**Action item**.
The whole listing below, with no pictures, is to be repeated as it stands.
►
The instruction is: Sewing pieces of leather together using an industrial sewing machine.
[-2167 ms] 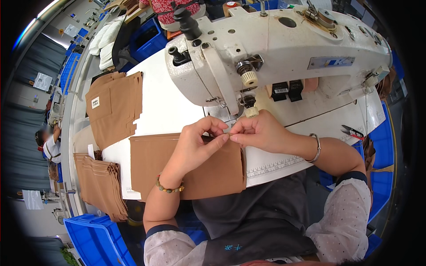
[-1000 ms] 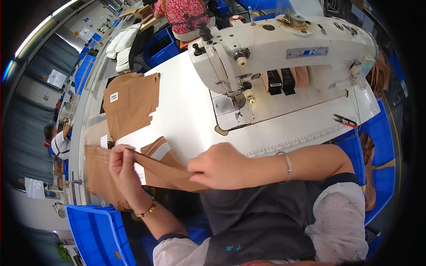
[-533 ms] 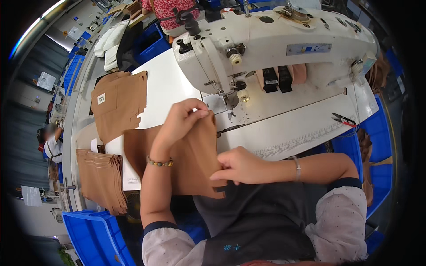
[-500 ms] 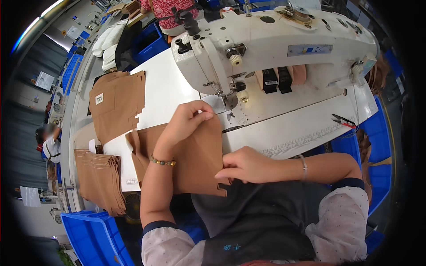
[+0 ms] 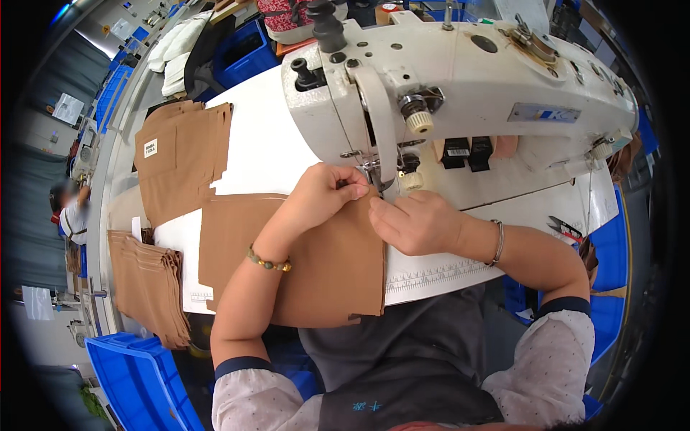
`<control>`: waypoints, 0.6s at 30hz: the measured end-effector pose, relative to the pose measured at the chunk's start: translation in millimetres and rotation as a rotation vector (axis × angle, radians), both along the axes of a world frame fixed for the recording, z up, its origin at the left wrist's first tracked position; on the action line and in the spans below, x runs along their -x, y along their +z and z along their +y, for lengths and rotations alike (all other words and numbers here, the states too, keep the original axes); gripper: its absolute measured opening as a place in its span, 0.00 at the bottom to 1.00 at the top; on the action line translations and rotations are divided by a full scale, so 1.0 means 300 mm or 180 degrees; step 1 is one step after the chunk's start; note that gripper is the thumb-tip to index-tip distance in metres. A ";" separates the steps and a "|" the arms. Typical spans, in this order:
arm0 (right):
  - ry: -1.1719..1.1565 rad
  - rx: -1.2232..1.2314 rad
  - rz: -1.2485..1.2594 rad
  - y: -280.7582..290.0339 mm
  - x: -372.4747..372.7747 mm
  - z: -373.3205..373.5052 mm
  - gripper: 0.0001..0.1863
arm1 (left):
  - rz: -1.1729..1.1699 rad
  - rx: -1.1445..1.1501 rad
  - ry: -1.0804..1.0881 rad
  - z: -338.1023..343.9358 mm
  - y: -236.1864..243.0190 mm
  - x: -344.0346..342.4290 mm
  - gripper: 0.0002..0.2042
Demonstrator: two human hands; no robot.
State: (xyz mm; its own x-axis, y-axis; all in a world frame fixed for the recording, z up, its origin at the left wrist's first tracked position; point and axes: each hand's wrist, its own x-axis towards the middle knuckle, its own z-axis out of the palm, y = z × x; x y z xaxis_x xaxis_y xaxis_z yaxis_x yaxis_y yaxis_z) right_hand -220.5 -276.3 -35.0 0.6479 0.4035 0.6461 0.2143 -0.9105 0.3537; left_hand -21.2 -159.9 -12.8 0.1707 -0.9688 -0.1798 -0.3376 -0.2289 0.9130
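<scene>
A brown fabric panel (image 5: 287, 298) lies flat on the white sewing table. My left hand (image 5: 320, 194) pinches its upper right corner just in front of the presser foot and needle area of the white sewing machine (image 5: 467, 86). My right hand (image 5: 413, 226) is closed on the panel's right edge, close to the left hand's fingertips; some of its fingers are hidden underneath. Brown cut pieces with a white label (image 5: 183, 158) lie at the upper left of the table, and a thick stack of brown pieces (image 5: 144, 287) sits at the lower left.
Small thread snips (image 5: 564, 226) rest at the table's right. Black and pink rolls (image 5: 467, 154) sit under the machine arm. Blue crates (image 5: 133, 373) stand at left, right and behind. A person in red patterned clothing (image 5: 295, 18) is across; a co-worker (image 5: 72, 212) works far left.
Since half a second ago the panel has flattened and shifted slightly toward the machine. My right hand has moved up along its right edge, beside my left hand's fingertips.
</scene>
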 end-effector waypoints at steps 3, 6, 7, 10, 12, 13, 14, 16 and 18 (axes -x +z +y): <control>0.0026 -0.0471 0.0149 -0.022 0.000 -0.009 0.06 | -0.1055 0.0191 0.0359 0.007 0.015 0.050 0.04; -0.0257 -0.0635 0.0938 -0.012 0.018 -0.010 0.14 | -0.1907 0.0457 0.0452 0.011 0.024 0.085 0.05; -0.0287 -0.0661 0.0957 -0.010 0.021 -0.013 0.14 | -0.2013 0.0479 0.0514 0.007 0.030 0.098 0.05; -0.0334 -0.0683 0.1048 0.004 0.026 -0.013 0.13 | -0.2195 0.0536 0.0623 0.013 0.035 0.110 0.06; -0.0364 -0.0681 0.1122 0.005 0.020 -0.013 0.13 | -0.2267 0.0574 0.0660 0.014 0.037 0.111 0.06; -0.0221 -0.0829 0.0906 0.004 0.012 -0.013 0.11 | -0.2268 0.0504 0.0674 0.013 0.039 0.112 0.06; -0.0082 -0.0976 0.0690 0.003 0.008 -0.013 0.09 | -0.2267 0.0434 0.0686 0.012 0.039 0.111 0.06; -0.0073 -0.0966 0.0693 0.000 0.009 -0.015 0.10 | -0.2209 0.0383 0.0665 0.011 0.032 0.100 0.06; -0.0076 -0.0958 0.0697 -0.007 0.009 -0.021 0.12 | -0.2147 0.0334 0.0633 0.000 0.034 0.089 0.06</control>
State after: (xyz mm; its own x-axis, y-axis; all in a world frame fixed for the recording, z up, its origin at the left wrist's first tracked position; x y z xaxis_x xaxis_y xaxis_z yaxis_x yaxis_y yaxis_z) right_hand -223.3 -282.6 -37.2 0.7908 0.1998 0.5786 0.2328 -0.9724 0.0176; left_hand -48.0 -159.8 -2.7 0.3873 -0.9141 0.1200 -0.7980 -0.2672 0.5403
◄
**Answer space**.
The instruction is: Sewing pieces of leather together using an industrial sewing machine.
[-2167 ms] 
[-1000 ms] 
[-533 ms] 
[-500 ms] 
[+0 ms] 
`<control>`: waypoints, 0.6s at 30hz: the measured end-effector pose, relative to the pose measured at the chunk's start: translation in millimetres and rotation as a rotation vector (axis × angle, radians), both along the axes of a world frame fixed for the recording, z up, its origin at the left wrist's first tracked position; on the action line and in the spans below, x runs along their -x, y along their +z and z along their +y, for lengths and rotations alike (all other words and numbers here, the states too, keep the original axes); gripper: its absolute measured opening as a place in its span, 0.00 at the bottom to 1.00 at the top; on the action line translations and rotations are divided by a full scale, so 1.0 means 300 mm or 180 degrees; step 1 is one step after the chunk's start; note that gripper is the thumb-tip to index-tip distance in metres. A ";" separates the steps and a "|" the arms. Typical spans, in this order:
arm0 (right):
  - ry: -1.1719..1.1565 rad
  - rx: -1.2232..1.2314 rad
  - rz: -1.2485..1.2594 rad
  - y: -280.7582..290.0339 mm
  - x: -372.4747..372.7747 mm
  - z: -373.3205..373.5052 mm
  - gripper: 0.0001..0.1863
arm1 (left):
  - rz: -1.1729..1.1699 rad
  - rx: -1.1445..1.1501 rad
  - ry: -1.0804..1.0881 rad
  - z: -338.1023..343.9358 mm
  - y: -236.1864..243.0190 mm
  - x: -344.0346..342.4290 mm
  - gripper: 0.0002..0.2042
Demonstrator: two human hands; no robot.
State: (xyz mm; its own x-axis, y-axis; all in a world frame fixed for the recording, z up, its origin at the left wrist's first tracked position; point and axes: each hand's wrist, its own x-axis towards the middle knuckle, its own z-axis out of the palm, y = z × x; x y z xaxis_x xaxis_y xaxis_z yaxis_x yaxis_y yaxis_z) right_hand -220.5 -276.3 -35.0 0.6479 0.4035 0.6461 0.2143 -0.9105 0.3537; left_hand -21.2 -159.9 -12.8 0.1707 -0.9688 -0.1798 -0.3376 -0.2289 0.9130
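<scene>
A brown fabric panel (image 5: 287, 298) lies flat on the white sewing table. My left hand (image 5: 320, 194) pinches its upper right corner just in front of the presser foot and needle area of the white sewing machine (image 5: 467, 86). My right hand (image 5: 413, 226) is closed on the panel's right edge, close to the left hand's fingertips; some of its fingers are hidden underneath. Brown cut pieces with a white label (image 5: 183, 158) lie at the upper left of the table, and a thick stack of brown pieces (image 5: 144, 287) sits at the lower left.
Small thread snips (image 5: 564, 226) rest at the table's right. Black and pink rolls (image 5: 467, 154) sit under the machine arm. Blue crates (image 5: 133, 373) stand at left, right and behind. A person in red patterned clothing (image 5: 295, 18) is across; a co-worker (image 5: 72, 212) works far left.
Since half a second ago the panel has flattened and shifted slightly toward the machine. My right hand has moved up along its right edge, beside my left hand's fingertips.
</scene>
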 end-effector waypoints at steps 3, 6, 7, 10, 12, 13, 14, 16 and 18 (axes -x +z +y): <control>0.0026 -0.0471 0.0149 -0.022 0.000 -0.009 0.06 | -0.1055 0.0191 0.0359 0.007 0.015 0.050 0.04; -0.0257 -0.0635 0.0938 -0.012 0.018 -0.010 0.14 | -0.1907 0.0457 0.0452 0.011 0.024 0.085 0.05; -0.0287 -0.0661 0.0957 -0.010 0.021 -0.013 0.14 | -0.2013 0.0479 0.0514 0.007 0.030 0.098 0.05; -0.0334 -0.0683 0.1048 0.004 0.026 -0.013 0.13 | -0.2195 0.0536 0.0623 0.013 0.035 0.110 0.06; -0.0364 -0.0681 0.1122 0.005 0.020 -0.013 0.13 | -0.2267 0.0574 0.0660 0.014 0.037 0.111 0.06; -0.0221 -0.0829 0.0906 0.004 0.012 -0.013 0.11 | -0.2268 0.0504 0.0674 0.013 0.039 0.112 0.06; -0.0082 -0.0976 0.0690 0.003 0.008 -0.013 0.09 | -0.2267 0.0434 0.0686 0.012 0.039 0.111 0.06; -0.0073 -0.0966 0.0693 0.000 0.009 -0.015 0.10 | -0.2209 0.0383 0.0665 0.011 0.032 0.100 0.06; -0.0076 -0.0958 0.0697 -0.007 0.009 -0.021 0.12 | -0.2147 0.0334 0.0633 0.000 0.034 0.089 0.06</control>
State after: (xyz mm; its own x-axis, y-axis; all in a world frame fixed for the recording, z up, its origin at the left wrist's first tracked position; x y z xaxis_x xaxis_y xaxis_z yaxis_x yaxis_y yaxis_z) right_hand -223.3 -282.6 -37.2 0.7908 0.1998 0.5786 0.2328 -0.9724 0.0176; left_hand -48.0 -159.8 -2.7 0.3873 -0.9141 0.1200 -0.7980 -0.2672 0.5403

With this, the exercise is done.